Le canton compte encore beaucoup de très petites parcelles, dont la culture est déléguée à une seule personne, qui en gère ainsi plusieurs. De surcroît, la vendange est souvent vendue au kilo! Dans ces conditions, il est évidemment beaucoup plus facile de privilégier un mode de culture intensif et systémique; le bio intéresse surtout des encaveurs. C’est au Domaine Cornulus (certifié Bio Suisse, ndlr) que je me suis en quelque sorte converti. On voit encore trop de vignes sur des sols morts, privés de biodiversité… Aujourd’hui, on revoit des papillons, des escargots, des sauterelles sur nos parchets, pas seulement des mousses! Et produire des vins sans résidus d’intrants chimiques est incontestablement un plus pour le consommateur. Alors oui, avec nos 24 ha répartis en 220 parcelles différentes, soutenues par 15 km de murs en pierres sèches, on peut bien revendiquer le concept de «viticulture héroïque»! Mais en ce qui me concerne, la vigne à plat… Non merci!
La clientèle a suivi?
On a pas mal communiqué sur cette évolution du domaine dans notre marketing. Sans pour autant augmenter nos prix, évidemment, d’autant que les ventes, comme partout, ont tendance à diminuer.

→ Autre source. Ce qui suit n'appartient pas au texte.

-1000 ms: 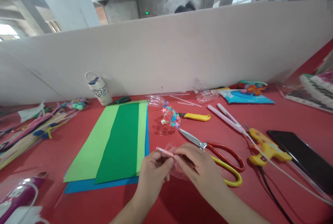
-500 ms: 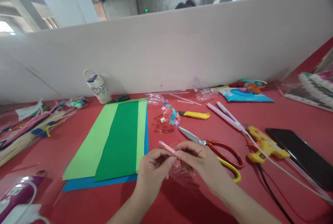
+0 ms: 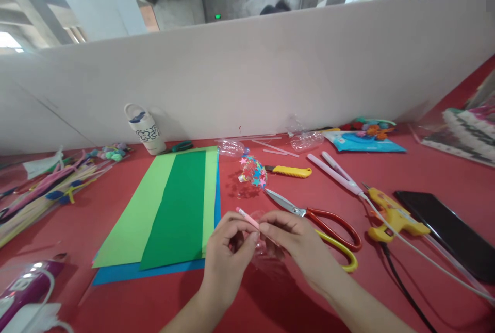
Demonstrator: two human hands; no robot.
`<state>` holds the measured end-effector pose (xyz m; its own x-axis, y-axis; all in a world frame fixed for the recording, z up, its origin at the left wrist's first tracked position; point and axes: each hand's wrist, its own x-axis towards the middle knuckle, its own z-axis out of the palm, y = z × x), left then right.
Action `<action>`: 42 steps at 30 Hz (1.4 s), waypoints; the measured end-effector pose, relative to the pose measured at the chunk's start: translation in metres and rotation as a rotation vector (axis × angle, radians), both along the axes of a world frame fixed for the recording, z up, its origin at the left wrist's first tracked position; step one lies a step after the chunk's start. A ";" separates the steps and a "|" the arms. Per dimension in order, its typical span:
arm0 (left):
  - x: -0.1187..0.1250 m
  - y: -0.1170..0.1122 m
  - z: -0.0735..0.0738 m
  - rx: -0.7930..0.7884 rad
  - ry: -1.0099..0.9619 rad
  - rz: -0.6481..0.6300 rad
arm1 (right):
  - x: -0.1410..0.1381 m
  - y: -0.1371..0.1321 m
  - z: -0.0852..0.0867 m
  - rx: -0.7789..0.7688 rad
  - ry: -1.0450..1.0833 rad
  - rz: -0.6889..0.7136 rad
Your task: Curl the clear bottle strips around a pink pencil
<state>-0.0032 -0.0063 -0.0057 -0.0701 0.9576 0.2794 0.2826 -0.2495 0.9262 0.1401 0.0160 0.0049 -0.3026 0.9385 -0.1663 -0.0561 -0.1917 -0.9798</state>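
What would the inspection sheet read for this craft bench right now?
surface: red table, crowded.
job's things: pink stick above a clear plastic piece.
clutter: paper sheets, scissors, utility knife, glue gun, phone, pipe cleaners.
hands: left hand and right hand both pinch the pink stick.
cables: white cable and black cable run by the glue gun.
surroundings: white partition; a person's head beyond it.
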 end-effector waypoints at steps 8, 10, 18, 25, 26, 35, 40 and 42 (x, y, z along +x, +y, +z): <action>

Cela dit, j’ai le sentiment que nos clients sont ouverts au bio… mais relativement indifférents.
Vous pourriez imaginer le Mont d’Or faire évoluer son encépagement vers certaines variétés plus sobres ou plus résistantes aux maladies fongiques, comme le font certains producteurs également certifiés bio?
Je reste acquis aux cépages traditionnels qui ont fait la réputation du domaine. Mais on a tout de même du Gamaret, qui constitue une partie de notre assemblage Perle Noire. En cépage pur, ces variétés sont plus difficiles à vendre à une clientèle attachée à ce qu’elle a l’habitude de consommer. On ne planifie donc pas la plantation de nouvelles variétés résistantes aux maladies fongiques. Les cépages interspécifiques permettant de limiter les traitements, comme le Divico ou le Divona, sont très précoces, donc clairement peu adaptés à nos conditions. Mais il est clair que nos sols schisteux exigent de la vigueur, et que certaines variétés traditionnelles sont de moins en moins adaptées aux conditions actuelles. Le Gamay, notamment, souffre de la chaleur: ses baies développent leur sucre bien avant d’atteindre la maturité phénolique.
La sécheresse, c’est le plus gros risque que fait courir le réchauffement climatique au domaine?
Sans doute, avec les épisodes caniculaires. J’évoquais 2022: ce même été, les feuilles ont brûlé du jour au lendemain… et on a vendangé au mois d’août pour la première fois depuis 1904. En étant contraint de refroidir le raisin pour compenser les très fortes chaleurs. Les événements météorologiques extrêmes, aussi, ont tendance à devenir plus fréquents: la grêle, autrefois rarissime en Valais, nous a frappés en 2017, 2021 (la même année où l’entièreté du domaine a subi un gel printanier) et 2023. L’évolution du climat est aujourd’hui objet d’une réflexion ouverte et globale de la profession, et pas seulement dans le canton.